Dataset records below:
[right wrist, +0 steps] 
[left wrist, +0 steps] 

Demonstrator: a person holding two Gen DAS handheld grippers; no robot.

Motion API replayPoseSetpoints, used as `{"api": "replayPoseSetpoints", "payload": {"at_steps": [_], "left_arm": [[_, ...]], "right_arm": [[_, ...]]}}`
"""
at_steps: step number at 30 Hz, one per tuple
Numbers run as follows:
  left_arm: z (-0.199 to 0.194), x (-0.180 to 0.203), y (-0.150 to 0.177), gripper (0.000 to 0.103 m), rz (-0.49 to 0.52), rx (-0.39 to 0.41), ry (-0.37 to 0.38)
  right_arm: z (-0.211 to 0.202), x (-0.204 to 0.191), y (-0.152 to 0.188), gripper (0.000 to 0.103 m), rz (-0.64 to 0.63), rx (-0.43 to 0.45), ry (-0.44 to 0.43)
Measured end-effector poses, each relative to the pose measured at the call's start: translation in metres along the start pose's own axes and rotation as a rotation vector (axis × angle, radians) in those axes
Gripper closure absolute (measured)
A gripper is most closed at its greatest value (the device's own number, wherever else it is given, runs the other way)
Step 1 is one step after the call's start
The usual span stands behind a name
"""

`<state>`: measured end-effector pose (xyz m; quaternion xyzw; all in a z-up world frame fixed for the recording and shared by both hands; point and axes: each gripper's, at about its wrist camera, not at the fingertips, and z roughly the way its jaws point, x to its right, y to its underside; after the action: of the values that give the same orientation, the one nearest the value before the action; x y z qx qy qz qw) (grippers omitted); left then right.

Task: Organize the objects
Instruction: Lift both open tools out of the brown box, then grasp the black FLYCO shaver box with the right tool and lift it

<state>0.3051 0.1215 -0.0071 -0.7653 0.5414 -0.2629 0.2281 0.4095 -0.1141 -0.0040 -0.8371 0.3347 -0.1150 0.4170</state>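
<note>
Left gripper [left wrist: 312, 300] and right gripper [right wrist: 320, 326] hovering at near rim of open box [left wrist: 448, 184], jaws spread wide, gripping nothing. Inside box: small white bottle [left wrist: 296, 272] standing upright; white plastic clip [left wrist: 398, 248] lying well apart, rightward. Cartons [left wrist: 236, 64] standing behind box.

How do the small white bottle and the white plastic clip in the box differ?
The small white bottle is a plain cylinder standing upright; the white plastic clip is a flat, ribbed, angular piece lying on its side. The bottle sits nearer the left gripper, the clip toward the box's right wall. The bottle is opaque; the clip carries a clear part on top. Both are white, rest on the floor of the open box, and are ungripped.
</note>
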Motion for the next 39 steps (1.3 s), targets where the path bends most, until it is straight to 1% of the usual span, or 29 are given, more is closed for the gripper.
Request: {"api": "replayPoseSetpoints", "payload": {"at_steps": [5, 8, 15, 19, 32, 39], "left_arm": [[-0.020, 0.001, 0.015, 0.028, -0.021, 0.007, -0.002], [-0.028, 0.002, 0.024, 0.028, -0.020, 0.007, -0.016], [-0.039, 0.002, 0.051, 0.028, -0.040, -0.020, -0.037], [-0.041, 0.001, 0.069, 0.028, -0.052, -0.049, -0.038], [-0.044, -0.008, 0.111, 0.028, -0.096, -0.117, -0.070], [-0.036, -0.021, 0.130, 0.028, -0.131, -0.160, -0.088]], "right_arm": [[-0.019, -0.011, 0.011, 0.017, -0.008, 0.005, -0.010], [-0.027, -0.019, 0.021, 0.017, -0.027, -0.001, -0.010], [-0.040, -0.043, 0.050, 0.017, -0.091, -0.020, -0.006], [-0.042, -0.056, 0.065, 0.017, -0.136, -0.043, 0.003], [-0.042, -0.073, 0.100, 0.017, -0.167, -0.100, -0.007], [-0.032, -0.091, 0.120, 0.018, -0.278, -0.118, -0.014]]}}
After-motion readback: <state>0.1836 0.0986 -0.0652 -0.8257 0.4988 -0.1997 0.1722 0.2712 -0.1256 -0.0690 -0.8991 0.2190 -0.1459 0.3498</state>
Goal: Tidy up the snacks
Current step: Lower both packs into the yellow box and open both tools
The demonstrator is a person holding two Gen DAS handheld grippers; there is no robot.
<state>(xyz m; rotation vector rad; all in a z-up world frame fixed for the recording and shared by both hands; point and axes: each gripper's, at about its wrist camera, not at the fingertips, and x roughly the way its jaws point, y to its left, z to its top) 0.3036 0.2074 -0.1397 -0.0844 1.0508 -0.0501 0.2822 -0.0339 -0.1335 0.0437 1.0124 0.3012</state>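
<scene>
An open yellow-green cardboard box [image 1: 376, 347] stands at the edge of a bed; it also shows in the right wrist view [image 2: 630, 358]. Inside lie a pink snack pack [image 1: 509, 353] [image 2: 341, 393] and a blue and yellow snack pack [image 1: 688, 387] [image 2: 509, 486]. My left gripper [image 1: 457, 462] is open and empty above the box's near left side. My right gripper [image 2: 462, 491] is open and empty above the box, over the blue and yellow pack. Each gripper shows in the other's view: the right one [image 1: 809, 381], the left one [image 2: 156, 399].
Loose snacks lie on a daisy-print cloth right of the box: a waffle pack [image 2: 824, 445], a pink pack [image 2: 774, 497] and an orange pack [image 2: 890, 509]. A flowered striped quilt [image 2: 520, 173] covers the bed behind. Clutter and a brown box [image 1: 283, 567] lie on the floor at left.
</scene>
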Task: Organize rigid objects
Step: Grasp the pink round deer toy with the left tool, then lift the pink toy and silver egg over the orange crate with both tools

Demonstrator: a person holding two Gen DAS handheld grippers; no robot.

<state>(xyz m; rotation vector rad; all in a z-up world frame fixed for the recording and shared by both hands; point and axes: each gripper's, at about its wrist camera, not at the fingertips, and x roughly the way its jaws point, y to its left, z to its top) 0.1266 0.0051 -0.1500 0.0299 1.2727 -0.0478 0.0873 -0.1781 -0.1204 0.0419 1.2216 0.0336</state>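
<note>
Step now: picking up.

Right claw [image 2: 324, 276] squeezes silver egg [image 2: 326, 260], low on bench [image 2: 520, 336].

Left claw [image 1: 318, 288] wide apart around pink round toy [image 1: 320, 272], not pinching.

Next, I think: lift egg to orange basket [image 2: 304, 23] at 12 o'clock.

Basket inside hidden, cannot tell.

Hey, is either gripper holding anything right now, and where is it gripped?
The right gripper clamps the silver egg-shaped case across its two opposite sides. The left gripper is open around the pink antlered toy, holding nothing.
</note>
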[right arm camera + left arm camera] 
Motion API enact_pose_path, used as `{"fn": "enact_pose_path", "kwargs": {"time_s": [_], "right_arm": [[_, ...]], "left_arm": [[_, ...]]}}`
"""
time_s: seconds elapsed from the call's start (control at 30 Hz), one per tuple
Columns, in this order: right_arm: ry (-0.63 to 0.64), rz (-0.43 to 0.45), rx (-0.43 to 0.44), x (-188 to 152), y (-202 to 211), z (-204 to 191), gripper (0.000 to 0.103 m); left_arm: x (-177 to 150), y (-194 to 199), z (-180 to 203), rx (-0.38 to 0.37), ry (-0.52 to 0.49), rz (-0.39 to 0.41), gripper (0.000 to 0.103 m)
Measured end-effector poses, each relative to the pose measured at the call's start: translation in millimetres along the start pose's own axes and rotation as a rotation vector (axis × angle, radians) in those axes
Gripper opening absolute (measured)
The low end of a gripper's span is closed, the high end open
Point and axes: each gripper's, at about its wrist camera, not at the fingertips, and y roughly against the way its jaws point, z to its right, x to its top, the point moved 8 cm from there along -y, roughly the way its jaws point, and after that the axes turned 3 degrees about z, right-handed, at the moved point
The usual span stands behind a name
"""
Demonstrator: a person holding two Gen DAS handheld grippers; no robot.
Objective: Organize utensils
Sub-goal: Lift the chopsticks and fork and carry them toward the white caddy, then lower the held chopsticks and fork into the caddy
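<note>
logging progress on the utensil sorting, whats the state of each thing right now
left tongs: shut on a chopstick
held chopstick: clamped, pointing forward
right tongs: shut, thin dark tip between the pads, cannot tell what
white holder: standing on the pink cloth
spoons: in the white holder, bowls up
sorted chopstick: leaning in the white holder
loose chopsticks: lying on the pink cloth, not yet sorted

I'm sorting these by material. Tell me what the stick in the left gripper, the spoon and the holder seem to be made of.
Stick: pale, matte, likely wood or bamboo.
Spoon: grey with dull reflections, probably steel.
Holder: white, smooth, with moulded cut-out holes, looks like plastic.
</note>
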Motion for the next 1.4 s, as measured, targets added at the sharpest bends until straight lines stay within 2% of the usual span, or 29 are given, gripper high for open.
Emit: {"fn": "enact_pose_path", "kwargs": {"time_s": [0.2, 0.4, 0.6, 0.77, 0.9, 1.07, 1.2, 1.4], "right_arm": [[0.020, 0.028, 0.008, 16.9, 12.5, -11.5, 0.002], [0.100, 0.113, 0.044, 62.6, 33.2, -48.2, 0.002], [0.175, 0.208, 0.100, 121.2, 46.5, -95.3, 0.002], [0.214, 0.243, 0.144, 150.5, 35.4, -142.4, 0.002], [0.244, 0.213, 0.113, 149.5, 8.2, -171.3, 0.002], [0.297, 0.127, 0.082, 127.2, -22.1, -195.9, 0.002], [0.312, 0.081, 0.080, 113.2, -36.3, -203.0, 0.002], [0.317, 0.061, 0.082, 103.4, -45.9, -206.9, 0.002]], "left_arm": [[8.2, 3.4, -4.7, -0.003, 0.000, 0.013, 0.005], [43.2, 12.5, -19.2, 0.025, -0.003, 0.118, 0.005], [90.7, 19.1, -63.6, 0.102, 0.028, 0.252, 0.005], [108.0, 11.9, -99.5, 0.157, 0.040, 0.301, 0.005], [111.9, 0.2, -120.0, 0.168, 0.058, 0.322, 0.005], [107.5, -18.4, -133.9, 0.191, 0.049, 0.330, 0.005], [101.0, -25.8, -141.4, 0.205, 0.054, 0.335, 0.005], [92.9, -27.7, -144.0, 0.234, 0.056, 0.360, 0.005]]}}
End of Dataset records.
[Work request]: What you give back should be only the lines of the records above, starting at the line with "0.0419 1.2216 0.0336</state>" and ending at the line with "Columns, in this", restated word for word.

[Problem solution]:
<state>(xyz m; rotation vector rad; all in a z-up world frame fixed for the recording and shared by both hands; point and axes: each gripper's, at about its wrist camera, not at the fingertips, and x roughly the way its jaws point, y to its left, z to its top) 0.1266 0.0051 -0.1500 0.0299 1.2727 -0.0478 0.0873 -0.1781 -0.1204 0.0419 1.2216 0.0336</state>
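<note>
Step now: picking up.

Right claw [image 2: 324, 276] squeezes silver egg [image 2: 326, 260], low on bench [image 2: 520, 336].

Left claw [image 1: 318, 288] wide apart around pink round toy [image 1: 320, 272], not pinching.

Next, I think: lift egg to orange basket [image 2: 304, 23] at 12 o'clock.

Basket inside hidden, cannot tell.

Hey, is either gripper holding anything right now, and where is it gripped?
The right gripper clamps the silver egg-shaped case across its two opposite sides. The left gripper is open around the pink antlered toy, holding nothing.
</note>
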[right arm camera + left arm camera] 
Motion API enact_pose_path, used as `{"fn": "enact_pose_path", "kwargs": {"time_s": [_], "right_arm": [[_, ...]], "left_arm": [[_, ...]]}}`
"""
time_s: seconds elapsed from the call's start (control at 30 Hz), one per tuple
Columns, in this order: right_arm: ry (-0.63 to 0.64), rz (-0.43 to 0.45), rx (-0.43 to 0.44), x (-188 to 152), y (-202 to 211), z (-204 to 191), gripper (0.000 to 0.103 m); left_arm: x (-177 to 150), y (-194 to 199), z (-180 to 203), rx (-0.38 to 0.37), ry (-0.52 to 0.49), rz (-0.39 to 0.41), gripper (0.000 to 0.103 m)

This answer requires nothing else.